Report the standard deviation of ref branches

This patch also ups the contribution
2020-09-10 16:34:41 -06:00 · 2020-09-10 16:34:41 -06:00 · 9e5aa166de
commit 9e5aa166de
parent 668bfbff6d
2 changed files with 39 additions and 22 deletions
--- a/codes/models/archs/SPSR_arch.py
+++ b/codes/models/archs/SPSR_arch.py
@ -361,7 +361,7 @@ class RefJoiner(nn.Module):
        super(RefJoiner, self).__init__()
        self.lin1 = nn.Linear(512, 256)
        self.lin2 = nn.Linear(256, nf)
-        self.join = ReferenceJoinBlock(nf, residual_weight_init_factor=.05, norm=False)
+        self.join = ReferenceJoinBlock(nf, residual_weight_init_factor=.1)

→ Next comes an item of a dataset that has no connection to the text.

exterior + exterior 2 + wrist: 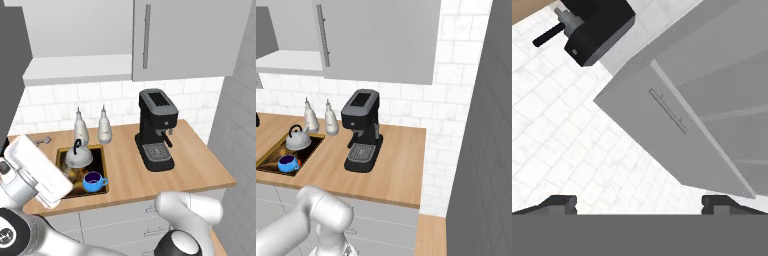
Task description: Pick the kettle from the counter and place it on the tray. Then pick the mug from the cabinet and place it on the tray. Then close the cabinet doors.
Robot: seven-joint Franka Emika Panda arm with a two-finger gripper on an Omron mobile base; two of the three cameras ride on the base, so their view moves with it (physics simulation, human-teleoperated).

    def forward(self, x, ref):
        ref = self.lin1(ref)
@ -374,11 +374,11 @@ class RefJoiner(nn.Module):
 class ModuleWithRef(nn.Module):
    def __init__(self, nf, mcnv, *args):
        super(ModuleWithRef, self).__init__()
-        self.join = ReferenceJoinBlock(nf, residual_weight_init_factor=.2, norm=False)
+        self.join = ReferenceJoinBlock(nf, residual_weight_init_factor=.2)
        self.multi = mcnv(*args)

    def forward(self, x, ref):
-        out = self.join(x, ref)
+        out, _ = self.join(x, ref)
        return self.multi(out)


@ -402,7 +402,7 @@ class SwitchedSpsrWithRef2(nn.Module):

        # Feature branch
        self.model_fea_conv = ConvGnLelu(in_nc, nf, kernel_size=3, norm=False, activation=False)
-        self.noise_ref_join = ReferenceJoinBlock(nf, residual_weight_init_factor=.01, norm=False)
+        self.noise_ref_join = ReferenceJoinBlock(nf, residual_weight_init_factor=.1)
        self.ref_join1 = RefJoiner(nf)
        self.sw1 = ConfigurableSwitchComputer(transformation_filters, multiplx_fn,
                                                   pre_transform_block=pretransform_fn, transform_block=transform_fn,
@ -421,9 +421,9 @@ class SwitchedSpsrWithRef2(nn.Module):
        # Grad branch. Note - groupnorm on this branch is REALLY bad. Avoid it like the plague.
        self.get_g_nopadding = ImageGradientNoPadding()
        self.grad_conv = ConvGnLelu(in_nc, nf, kernel_size=3, norm=False, activation=False, bias=False)
-        self.noise_ref_join_grad = ReferenceJoinBlock(nf, residual_weight_init_factor=.01, norm=False)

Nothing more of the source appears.